* SUPPLIED DATA *

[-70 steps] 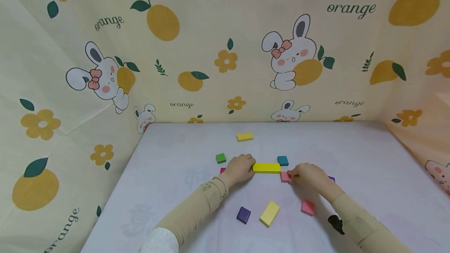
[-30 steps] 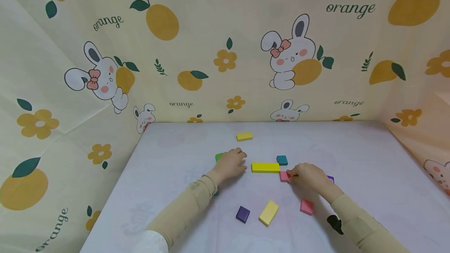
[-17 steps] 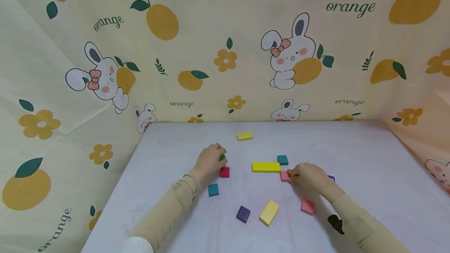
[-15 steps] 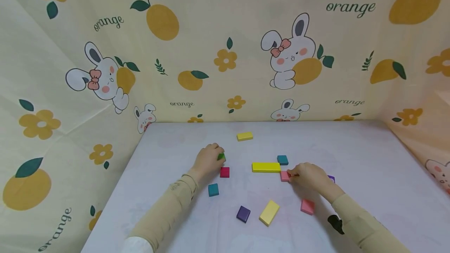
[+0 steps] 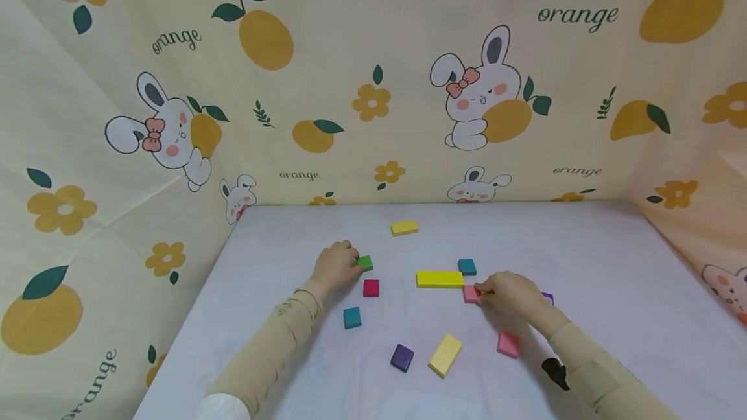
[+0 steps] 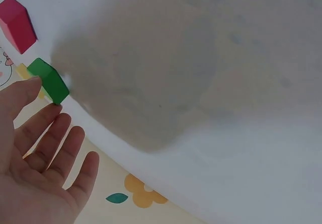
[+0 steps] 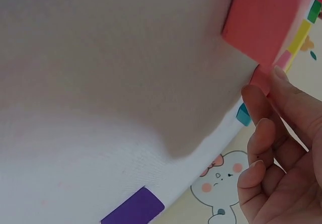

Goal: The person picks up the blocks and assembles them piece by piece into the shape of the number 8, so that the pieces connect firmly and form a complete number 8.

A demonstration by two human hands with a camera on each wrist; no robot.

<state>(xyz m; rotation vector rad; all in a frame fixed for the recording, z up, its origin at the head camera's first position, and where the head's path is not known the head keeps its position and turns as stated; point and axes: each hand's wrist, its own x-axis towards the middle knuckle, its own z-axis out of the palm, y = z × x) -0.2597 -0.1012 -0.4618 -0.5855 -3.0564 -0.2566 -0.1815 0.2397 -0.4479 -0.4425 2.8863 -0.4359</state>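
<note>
In the head view my left hand point(image 5: 335, 269) is at the small green block point(image 5: 365, 263), left of the middle. The left wrist view has the thumb tip against the green block point(image 6: 49, 80) and the index fingertip at its lower end; the other fingers are spread. My right hand point(image 5: 512, 297) pinches a pink block point(image 5: 471, 294) between thumb and index finger. That block lies by the near right corner of a long yellow block point(image 5: 439, 279). A teal block point(image 5: 467, 267) lies just behind. The pink block's right part is hidden by the fingertips.
Near the left hand lie a red block point(image 5: 371, 288) and a teal block point(image 5: 353, 317). Closer in are a dark purple block point(image 5: 402, 358), a pale yellow block point(image 5: 445, 355) and another pink block point(image 5: 509, 345). A yellow block point(image 5: 404, 227) lies farther back; a purple block point(image 5: 548, 298) is partly hidden.
My left hand has left the long yellow block, moved left to the green block, and now sits slightly left, uncovering more of it. The right hand has kept its place at the pink block.
</note>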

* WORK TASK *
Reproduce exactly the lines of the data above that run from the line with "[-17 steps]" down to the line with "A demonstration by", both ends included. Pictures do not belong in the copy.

* RESPONSE TO THE EXERCISE *
[-17 steps] 
[-15 steps] 
[+0 steps] 
[+0 steps] 
[+0 steps] 

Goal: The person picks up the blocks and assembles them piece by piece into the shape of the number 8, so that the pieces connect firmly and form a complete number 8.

A demonstration by two human hands with a camera on each wrist; no robot.

This exercise is now complete.